The underground fruits of the Bambara peanut ( Vigna subterranea )
The Bambara peanut ( Vigna subterranea ), also known as pea or Angola pea in German-speaking countries , and formerly also known as the creeping earth borer , is a species of plant that belongs to the subfamily of butterflies (Faboideae) within the legume family (Fabaceae or Leguminosae). This crop is closely related to a number of other crops called " beans " .
It originates from West Africa and is now cultivated across Africa, Asia, Australia and Central and South America. Their name is derived from the Bambara people . The main producing countries are Burkina Faso , Mali , Cameroon and Niger , as well as Nigeria , Chad and Ghana . It is an extremely drought-resistant plant that can also tolerate nutrient-poor soils. Similar are the commonly used seeds of the cowpea or the ground bean .
Description and ecology
The Bambara peanut is an annual, originally flat creeping, domesticated upright herbaceous plant up to 30 centimeters high with a taproot. The threefold leaves are alternate, with stems up to 30 centimeters long. The short-stalked, up to 10 centimeters long leaflets are elliptical to ovate with a rounded to indented tip. The stipules ( stipules ) of the leaflets are very small. The one to three-flowered, hairy stalked inflorescences are near the ground. The short-stalked, whitish-yellow and hermaphrodite butterfly flowers have a five-lobed short calyx and ten stamens, only one of which is free. The unicameral ovary is on top, with a long, curved stylus with a bearded upper part and a two-part stigma.
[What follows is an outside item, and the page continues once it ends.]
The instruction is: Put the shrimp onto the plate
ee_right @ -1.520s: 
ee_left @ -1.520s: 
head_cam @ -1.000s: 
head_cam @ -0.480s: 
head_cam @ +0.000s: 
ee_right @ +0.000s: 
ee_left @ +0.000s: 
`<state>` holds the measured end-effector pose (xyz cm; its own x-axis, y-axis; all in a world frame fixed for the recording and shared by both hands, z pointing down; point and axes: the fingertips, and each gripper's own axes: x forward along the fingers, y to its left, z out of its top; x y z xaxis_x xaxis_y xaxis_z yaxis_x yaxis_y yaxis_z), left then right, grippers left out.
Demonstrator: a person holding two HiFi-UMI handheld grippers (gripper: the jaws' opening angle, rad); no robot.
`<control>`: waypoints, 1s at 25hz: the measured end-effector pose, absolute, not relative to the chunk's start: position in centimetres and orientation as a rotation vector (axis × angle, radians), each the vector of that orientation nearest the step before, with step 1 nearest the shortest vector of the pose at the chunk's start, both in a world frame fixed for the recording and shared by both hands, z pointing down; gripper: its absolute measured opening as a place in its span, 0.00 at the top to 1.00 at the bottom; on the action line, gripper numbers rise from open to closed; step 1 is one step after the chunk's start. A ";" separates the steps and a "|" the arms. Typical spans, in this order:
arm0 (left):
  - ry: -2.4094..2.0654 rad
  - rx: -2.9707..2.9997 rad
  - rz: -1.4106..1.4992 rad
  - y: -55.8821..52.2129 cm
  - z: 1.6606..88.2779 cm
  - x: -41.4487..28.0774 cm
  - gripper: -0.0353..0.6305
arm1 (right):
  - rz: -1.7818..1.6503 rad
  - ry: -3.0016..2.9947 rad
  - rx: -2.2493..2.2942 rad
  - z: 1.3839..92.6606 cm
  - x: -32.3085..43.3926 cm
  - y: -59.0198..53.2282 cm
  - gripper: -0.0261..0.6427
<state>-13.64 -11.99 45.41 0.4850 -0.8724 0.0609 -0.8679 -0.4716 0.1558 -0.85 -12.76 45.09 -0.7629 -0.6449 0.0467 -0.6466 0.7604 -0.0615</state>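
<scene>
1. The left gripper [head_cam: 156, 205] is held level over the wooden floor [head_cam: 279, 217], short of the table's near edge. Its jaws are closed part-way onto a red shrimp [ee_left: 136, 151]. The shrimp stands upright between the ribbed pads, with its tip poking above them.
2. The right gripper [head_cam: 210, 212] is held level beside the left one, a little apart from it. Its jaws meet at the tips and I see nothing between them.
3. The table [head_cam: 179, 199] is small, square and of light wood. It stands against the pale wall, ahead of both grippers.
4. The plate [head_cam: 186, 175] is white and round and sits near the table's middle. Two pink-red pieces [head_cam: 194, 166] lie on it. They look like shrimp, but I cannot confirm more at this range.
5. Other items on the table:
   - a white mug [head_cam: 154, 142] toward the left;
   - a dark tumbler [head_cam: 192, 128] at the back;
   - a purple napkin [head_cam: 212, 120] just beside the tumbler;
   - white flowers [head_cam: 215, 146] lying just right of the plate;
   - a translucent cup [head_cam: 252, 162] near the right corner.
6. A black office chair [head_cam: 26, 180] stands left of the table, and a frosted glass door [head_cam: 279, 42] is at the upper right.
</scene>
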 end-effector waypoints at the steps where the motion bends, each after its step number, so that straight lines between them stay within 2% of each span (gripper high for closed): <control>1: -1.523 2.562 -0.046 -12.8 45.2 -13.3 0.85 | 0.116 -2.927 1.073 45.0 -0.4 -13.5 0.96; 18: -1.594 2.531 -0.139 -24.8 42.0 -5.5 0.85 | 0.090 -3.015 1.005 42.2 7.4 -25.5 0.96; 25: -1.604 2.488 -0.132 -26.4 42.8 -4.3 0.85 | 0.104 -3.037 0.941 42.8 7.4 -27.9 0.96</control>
There are extra-floral nectaries present, often on an abortive flower bud.
The mostly round or seldom elongated, up to 2.5-4 centimeters long and light brownish, slightly wrinkled legume usually contains only one or rarely two smooth seeds. The approximately 1 centimeter large, round to ellipsoidal, partly flattened and hard seeds are of different colors (light, red, orange, black, also spotted). A colored "eye" is sometimes formed around the white hilum . The pods grow like the peanut on a long carpophor under the ground, but they are harder. This is an adaptation to bushfires that prevents the seeds from burning. So it is a geocarp (soil, soil fruited) plant.
The number of chromosomes is 2n = 22.
You can use the young legumes or the dried seeds. The latter are either soaked and boiled or ground into flour.
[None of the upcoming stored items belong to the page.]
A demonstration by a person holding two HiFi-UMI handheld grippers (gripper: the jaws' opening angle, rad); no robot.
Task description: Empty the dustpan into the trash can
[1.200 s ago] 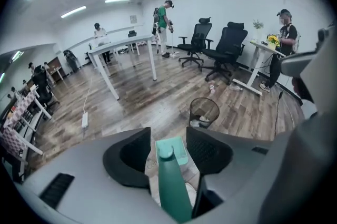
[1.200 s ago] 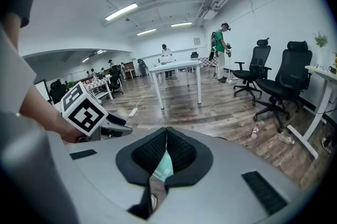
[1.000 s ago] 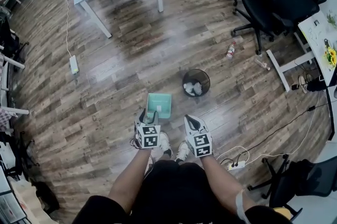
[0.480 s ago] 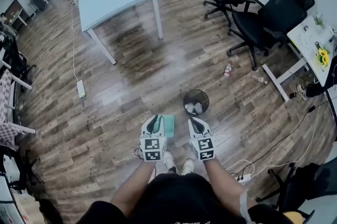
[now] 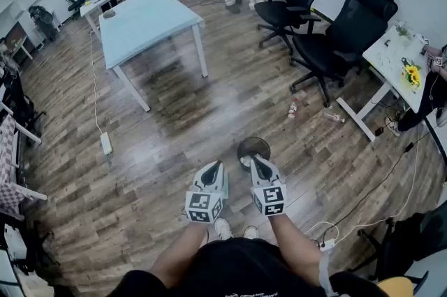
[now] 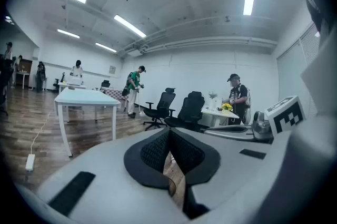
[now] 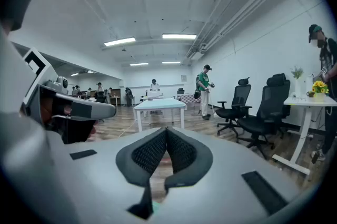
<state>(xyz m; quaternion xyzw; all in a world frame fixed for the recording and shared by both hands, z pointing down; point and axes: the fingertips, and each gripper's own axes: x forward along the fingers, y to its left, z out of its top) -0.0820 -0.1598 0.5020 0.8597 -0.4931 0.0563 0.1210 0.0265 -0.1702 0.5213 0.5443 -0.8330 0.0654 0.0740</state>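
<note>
Dustpan: not held, probably on floor (image 5: 140, 170) beneath grippers, hidden | trash can (image 5: 254, 146): holds white scraps (image 5: 245, 161), just ahead | left gripper (image 5: 218, 165): just closed, empty | right gripper (image 5: 256, 161): clenched, empty | step: fits before pickup or after dumping

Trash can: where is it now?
Head view, centre: the trash can stands on the wood floor just ahead of the right gripper, with a bottle lying farther right.
</note>
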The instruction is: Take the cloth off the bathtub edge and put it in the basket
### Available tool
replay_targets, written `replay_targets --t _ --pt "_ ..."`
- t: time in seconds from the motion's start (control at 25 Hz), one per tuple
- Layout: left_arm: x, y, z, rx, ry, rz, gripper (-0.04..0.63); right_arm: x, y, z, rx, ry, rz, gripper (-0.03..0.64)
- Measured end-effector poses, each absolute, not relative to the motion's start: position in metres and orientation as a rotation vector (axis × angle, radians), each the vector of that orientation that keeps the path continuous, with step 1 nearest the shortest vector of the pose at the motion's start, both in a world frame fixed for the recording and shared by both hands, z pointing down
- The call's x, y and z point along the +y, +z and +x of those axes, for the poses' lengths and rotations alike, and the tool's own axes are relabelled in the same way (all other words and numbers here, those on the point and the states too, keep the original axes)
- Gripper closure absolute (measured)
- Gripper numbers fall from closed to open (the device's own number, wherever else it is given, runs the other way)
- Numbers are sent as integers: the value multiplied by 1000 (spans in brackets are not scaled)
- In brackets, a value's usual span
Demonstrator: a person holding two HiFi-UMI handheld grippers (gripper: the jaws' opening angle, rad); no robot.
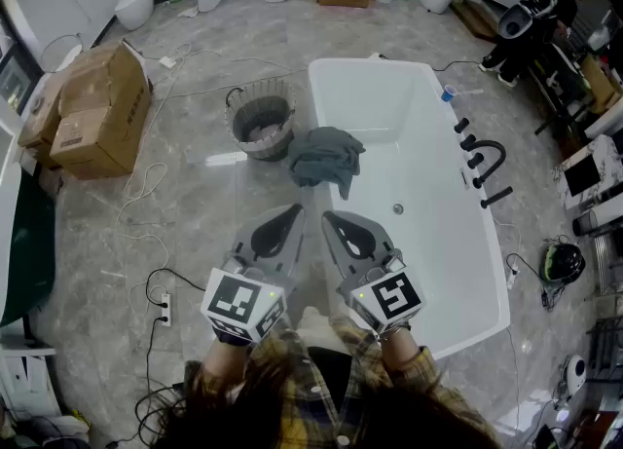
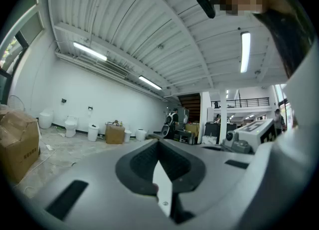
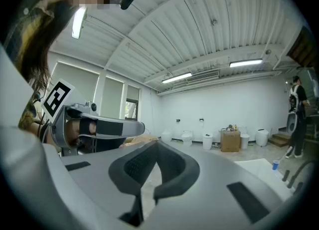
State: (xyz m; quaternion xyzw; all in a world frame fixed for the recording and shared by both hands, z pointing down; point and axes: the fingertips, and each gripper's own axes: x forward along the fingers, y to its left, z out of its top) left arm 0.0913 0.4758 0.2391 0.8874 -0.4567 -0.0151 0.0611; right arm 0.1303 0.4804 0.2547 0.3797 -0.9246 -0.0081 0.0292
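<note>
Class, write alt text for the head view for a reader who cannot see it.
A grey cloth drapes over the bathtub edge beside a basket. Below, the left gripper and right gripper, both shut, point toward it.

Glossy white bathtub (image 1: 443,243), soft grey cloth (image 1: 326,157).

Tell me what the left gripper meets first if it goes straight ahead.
Probably the grey cloth on the bathtub edge: the left gripper aims at it in the head view, though it may pass above.

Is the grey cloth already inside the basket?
No, the cloth lies draped over the bathtub edge, beside the basket.
</note>
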Motion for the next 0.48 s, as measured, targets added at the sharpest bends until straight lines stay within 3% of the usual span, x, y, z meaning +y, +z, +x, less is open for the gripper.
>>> replay_targets --t 0.48 --pt "491 238 99 -1443 -47 2671 578 496 258 139 -2888 -27 1091 600"
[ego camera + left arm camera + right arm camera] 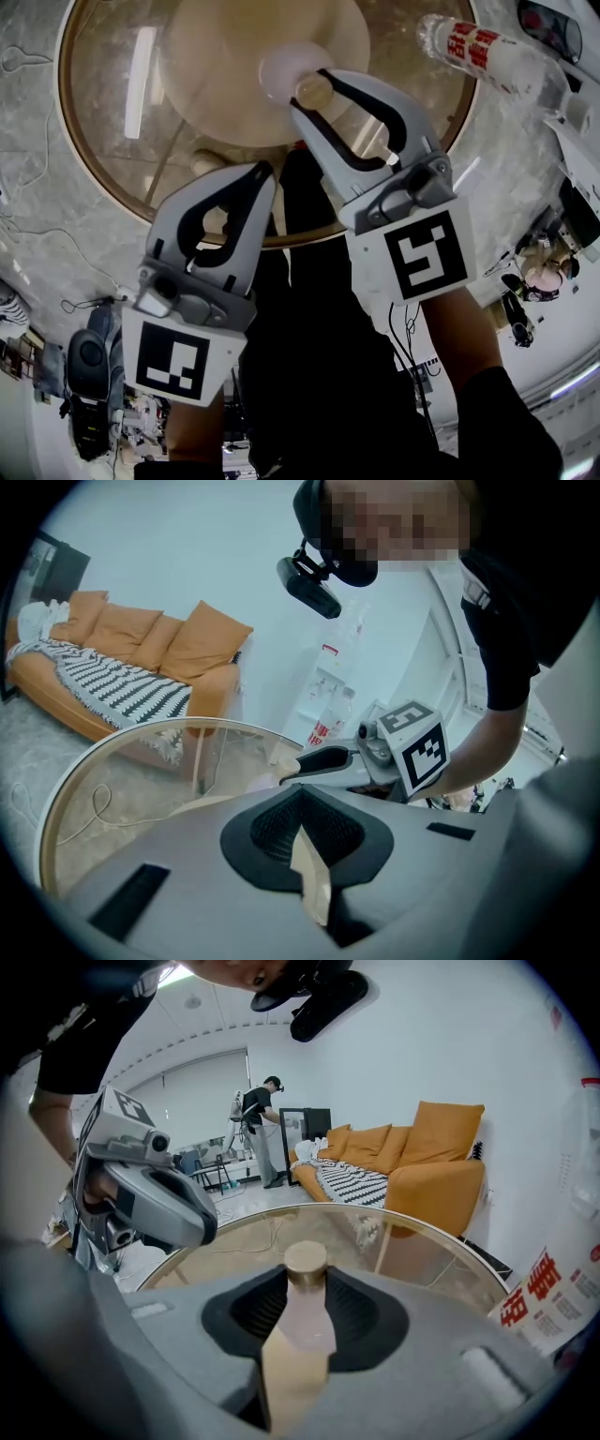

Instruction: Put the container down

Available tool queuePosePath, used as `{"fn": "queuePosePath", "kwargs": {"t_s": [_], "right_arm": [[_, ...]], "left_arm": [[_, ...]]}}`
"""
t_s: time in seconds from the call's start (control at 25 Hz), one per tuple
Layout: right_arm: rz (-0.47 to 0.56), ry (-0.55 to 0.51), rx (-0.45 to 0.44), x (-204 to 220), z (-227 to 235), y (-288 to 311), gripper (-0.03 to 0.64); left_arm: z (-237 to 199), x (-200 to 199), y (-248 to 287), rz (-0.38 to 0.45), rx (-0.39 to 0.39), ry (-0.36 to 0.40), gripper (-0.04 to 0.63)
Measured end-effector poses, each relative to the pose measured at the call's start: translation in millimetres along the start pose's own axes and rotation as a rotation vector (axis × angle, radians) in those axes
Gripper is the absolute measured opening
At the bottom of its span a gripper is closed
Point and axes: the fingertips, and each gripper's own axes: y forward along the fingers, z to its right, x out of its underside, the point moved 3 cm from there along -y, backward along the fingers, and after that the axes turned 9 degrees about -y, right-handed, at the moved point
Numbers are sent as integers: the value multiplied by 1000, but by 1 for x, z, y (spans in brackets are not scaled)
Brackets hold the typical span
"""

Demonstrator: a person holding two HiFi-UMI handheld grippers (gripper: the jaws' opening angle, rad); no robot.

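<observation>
The container is a small pale pink bottle (302,1321) with a gold cap (306,1260). My right gripper (305,1283) is shut on its neck, and the cap sticks out past the pads. In the head view the right gripper (314,91) holds the bottle (284,70) over the near part of a round glass table (84,159). My left gripper (265,178) hangs below and left of it at the table's near rim, shut with nothing in it. In the left gripper view its pads (272,827) meet at the tip, and the right gripper (292,769) shows just beyond.
A large clear plastic bottle with a red label (483,52) lies at the table's far right edge (553,1297). An orange sofa (412,1162) stands behind the table. A person (258,1133) stands far back. Cables (37,234) and gear lie on the floor at the left.
</observation>
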Motion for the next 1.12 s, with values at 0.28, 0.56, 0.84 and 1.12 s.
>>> {"fn": "queuePosePath", "kwargs": {"t_s": [0.28, 0.56, 0.84, 1.12], "right_arm": [[15, -4, 18, -1, -4, 2, 123], [-11, 2, 27, -13, -2, -3, 216], [16, 34, 27, -34, -1, -33, 216], [22, 24, 44, -66, -3, -79, 2]], "left_arm": [[4, -14, -21, 3, -14, 15, 2], [20, -37, -38, 24, -43, 31, 2], [44, -59, -54, 31, -51, 81, 2], [70, -79, -72, 63, -50, 85, 2]]}}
Vigna subterranea belongs to the section Vigna in the subgenus Vigna within the genus Vigna .
In 1648, Marcgrave de Liebstad first described her as "Mandubi d'Angola". It was first published in 1763 under the name ( Basionym ) Glycine subterranea by Carl von Linné . The new combination to Vigna subterranea (L.) Verdc. was published in 1980 by Bernard Verdcourt in Kew Bulletin , Volume 35, p. 474. Synonyms for Vigna subterranea (L.) Verdc. are: Voandzeia subterranea (L.) Thouars ex DC. Further synonyms were Arachis africana Burm. and Cryptolobus subterraneus Spreng.
- Voandzeia subterranea at Tropicos.org. In: IPCN Chromosome Reports . Missouri Botanical Garden, St. Louis
- Vigna subterranea in the Germplasm Resources Information Network (GRIN), USDA , ARS , National Genetic Resources Program. National Germplasm Resources Laboratory, Beltsville, Maryland.
- Vigna subterranea . In: U. Brunken, M. Schmidt, S. Dressler, T. Janssen, A. Thiombiano, G. Zizka: West African plants - A Photo Guide. Senckenberg Research Institute, Frankfurt am Main 2008.
- Prota 1: Cereals and pulses / Céréales et légumes secs : data sheet from Protabase .
- Bambara peanut, pea at GEB database - Justus Liebig University Gießen, accessed on June 19, 2018.
- Vigna subterranea from Useful Tropical Plants, accessed June 19, 2018.